Students feel intimidated and uncomfortable talking about their mental health issues to such a person who is openly propagating casteist views against a constitutional provision for representation of underrepresented communities. It makes her incompetent to provide mental health support.

Many institute DBA students said they did not approach SWC after seeing this Facebook post. The most significant chunk of caste-based harassment students face at these elite campuses is due to the anti-reservation sentiment prevalent, and such posts by those in charge of student wellness make life miserable for DBA students.

Students allege a clear caste bias in how the SWC treats a savarna student and a DBA student. For example, one student says that when his friend who was upper caste went to see the counsellor, he was made to feel better and comfortable. Still, when he went to the same counsellor, she used the merit argument often and kept insinuating that he was not intelligent enough, even saying, “I don’t think you can handle it”.

The student started suffering from imposter syndrome after going to this counsellor. Experiences like these slowly chip away confidence, removing the sense of belongingness and making one feel inadequate, alienated and depressed.

Most students feel that the counsellors hired by IIT are neither competent nor sensitive enough to help them with their mental health issues.

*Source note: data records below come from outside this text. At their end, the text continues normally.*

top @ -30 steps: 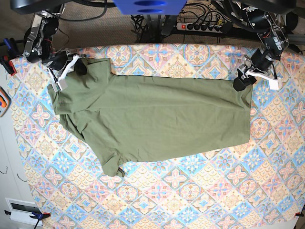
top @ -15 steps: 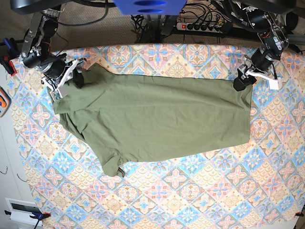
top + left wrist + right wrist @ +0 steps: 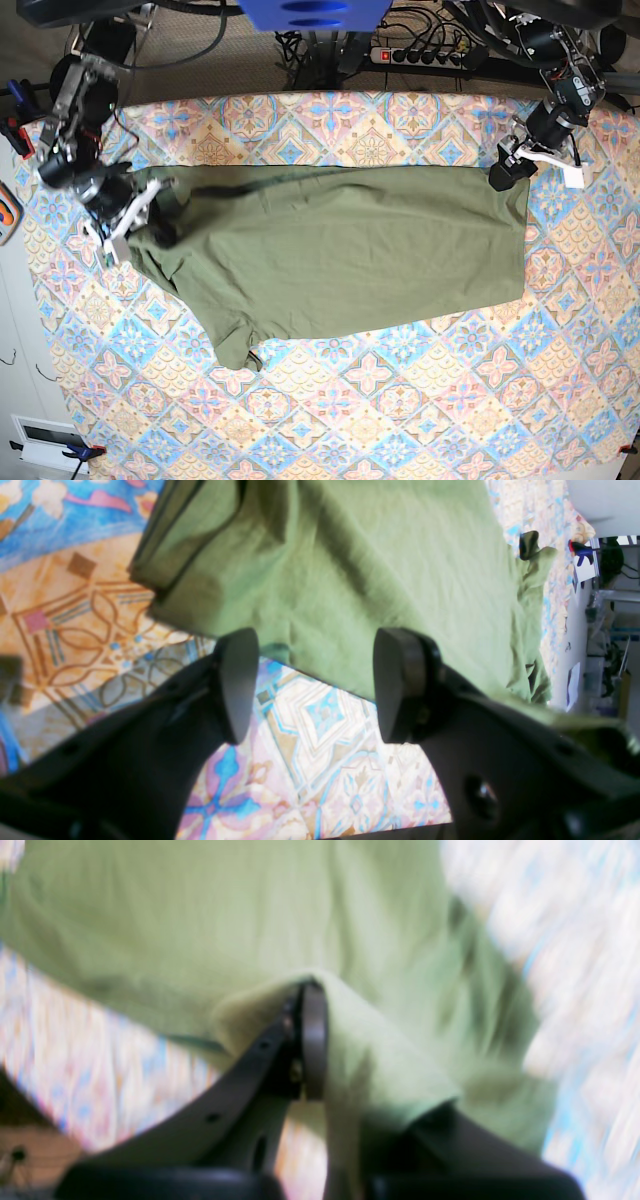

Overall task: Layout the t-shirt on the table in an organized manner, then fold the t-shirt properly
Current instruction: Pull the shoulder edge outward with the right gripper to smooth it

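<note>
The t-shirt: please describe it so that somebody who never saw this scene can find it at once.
A wide table with a blue, pink and cream diamond-tile cloth fills the base view. On its upper half lies the t-shirt, spread sideways. It is the only plain olive-green thing, and the right gripper pinches one end.

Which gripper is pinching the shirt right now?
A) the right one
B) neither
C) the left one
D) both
A: the right gripper is shut with a fold of the shirt in it, while the left gripper stands open over the table.
</note>
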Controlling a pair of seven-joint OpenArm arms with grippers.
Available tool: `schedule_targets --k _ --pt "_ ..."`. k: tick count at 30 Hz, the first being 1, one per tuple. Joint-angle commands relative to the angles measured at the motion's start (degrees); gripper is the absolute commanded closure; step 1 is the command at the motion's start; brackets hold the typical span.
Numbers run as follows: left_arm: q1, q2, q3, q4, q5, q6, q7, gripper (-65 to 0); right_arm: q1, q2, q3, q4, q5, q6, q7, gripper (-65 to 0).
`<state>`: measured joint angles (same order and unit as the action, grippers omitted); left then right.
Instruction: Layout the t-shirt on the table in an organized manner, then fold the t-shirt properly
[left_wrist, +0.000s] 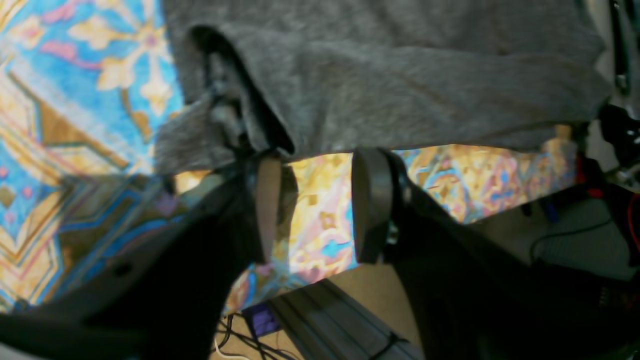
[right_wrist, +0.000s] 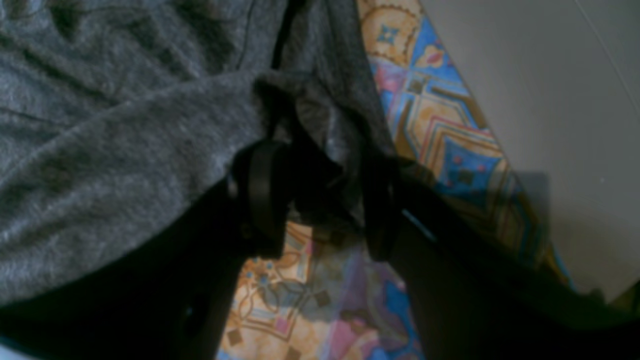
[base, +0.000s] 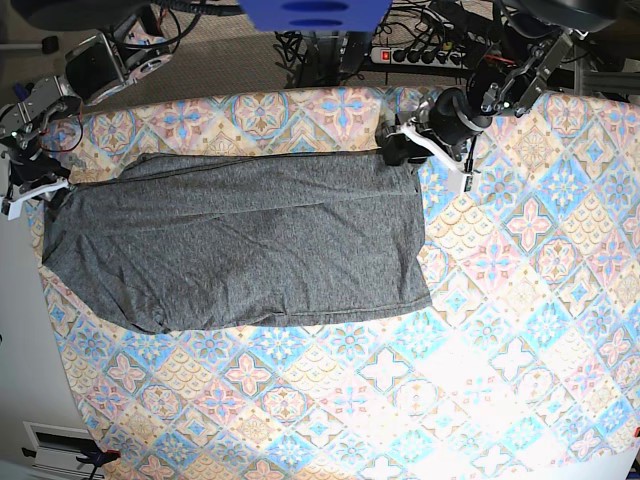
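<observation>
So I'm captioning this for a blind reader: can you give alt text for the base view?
A grey t-shirt lies spread across a table covered in pastel floral tiles. The left hand is at its top right corner and the right hand at its top left. Cables and a power strip lie beyond.

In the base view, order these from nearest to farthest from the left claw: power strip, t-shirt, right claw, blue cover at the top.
From the left claw:
1. t-shirt, its far corner right at the claw.
2. power strip, on the floor behind the table.
3. blue cover, at the top edge, centre.
4. right claw, at the shirt's opposite end.
</observation>
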<state>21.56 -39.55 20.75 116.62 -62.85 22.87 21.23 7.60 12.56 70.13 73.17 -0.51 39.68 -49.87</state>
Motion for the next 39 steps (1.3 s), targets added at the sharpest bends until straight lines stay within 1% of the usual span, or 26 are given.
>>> schedule_targets --k 1,4,10,11,13,15,17,20,22,23,25,28,31,34,36,39 --pt "-0.24 -0.58 -0.40 1.49 -0.05 -0.59 -0.62 -23.8 0.71 1.38 -0.02 1.25 0.82 0.32 1.38 -23.9" --pt "-0.51 -0.58 -0.40 2.81 -0.05 -0.68 -0.62 -23.8 0.71 1.38 -0.02 2.48 0.82 0.32 1.56 -23.9" --pt "-2.09 -0.58 -0.31 3.95 -0.05 -1.12 -0.62 -23.7 0.71 1.38 -0.02 12.77 0.82 0.32 1.65 -23.8" --pt "-2.62 -0.49 -0.23 3.95 -0.05 -1.73 -0.62 -23.7 0.71 1.38 -0.02 13.91 0.82 0.32 1.65 -23.8" --pt "-3.58 -0.23 -0.23 3.95 -0.05 -4.02 -0.62 -23.7 0.71 1.38 -0.02 14.97 0.82 0.32 1.65 -23.8" --pt "-4.90 -0.14 -0.23 3.95 -0.05 -5.25 -0.62 -23.7 0.89 1.38 -0.28 14.88 0.82 0.32 1.65 -23.8" --pt "-6.66 -0.14 -0.23 3.95 -0.05 -5.25 -0.62 -23.7 1.15 1.38 -0.99 13.56 0.73 0.32 1.65 -23.8" --pt "-9.12 -0.41 -0.40 3.95 -0.14 -5.25 -0.62 -23.7 4.40 1.55 -5.20 8.64 0.73 0.32 1.73 -23.8" --pt "-10.88 -0.49 -0.31 3.95 -0.32 -5.25 -0.53 -23.7 6.16 1.73 -7.58 4.77 0.65 0.32 2.97 -23.8" --pt "-11.76 -0.58 -0.31 3.95 -0.32 -5.25 -0.18 -23.7 7.04 2.26 -8.55 3.01 0.56 0.32 4.81 -23.8" --pt "-14.22 -0.58 -0.49 3.95 -0.23 -5.07 3.51 -23.7 8.36 4.45 -11.27 -0.16 0.56 0.32 8.50 -23.8" --pt "-18.00 -0.32 -0.67 3.87 -0.14 -4.98 10.81 -23.7 10.12 6.30 -15.58 -6.22 0.56 0.32 12.20 -23.8" --pt "-21.43 -0.23 -1.10 3.60 -0.05 -4.98 15.38 -23.7 13.55 9.29 -16.02 -13.43 0.56 0.32 15.89 -23.8" --pt "-22.75 -0.14 -5.32 2.81 -0.05 -4.98 19.51 -23.7 16.45 12.89 -16.11 -23.01 0.56 0.32 20.11 -23.8" --pt "-22.84 0.03 -8.67 2.81 -0.23 -4.98 22.85 -23.8 17.24 14.74 -16.19 -27.23 0.56 0.32 20.99 -23.8" --pt "-22.31 1.97 -12.09 3.16 -0.49 -4.98 27.78 -24.1 17.24 15.44 -16.19 -28.46 0.56 0.32 21.08 -23.8"
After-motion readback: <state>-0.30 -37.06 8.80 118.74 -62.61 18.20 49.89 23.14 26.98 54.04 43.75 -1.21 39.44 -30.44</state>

One student says he went to one of the counsellors for one and a half years and met her regularly every two weeks.
The student started suffering from imposter syndrome after going to this counsellor.

It started with the standard therapy, but once he opened up about insecurity about his JEE rank, she immediately responded, “I guessed that”. She ignored the other issues he had concerning his childhood, only focused on his JEE rank, and claimed that all his issues stemmed from a lack of confidence. He says that he was misdiagnosed. She was of no help and sent him to the institute clinical psychiatrist, who gave “stingy” medicines which were useless.

Another student explains the ordeal he had to undergo in his final semester, “I was under too much stress. I lost my grandfather recently and had to complete 48 credits. So one day, I called her on the phone when I was feeling too much anxiety, and she tried to calm me down. But the next day, when I met her, she started scolding me, saying, “You are playing the victim.”

I was so shocked and cried during the entire session while she just said, “I am not sorry for telling you this.” It was such a traumatic experience that it destroyed him mentally. He later took multiple sessions with two therapists outside IIT to overcome this trauma and self-doubt of “am I playing the victim”.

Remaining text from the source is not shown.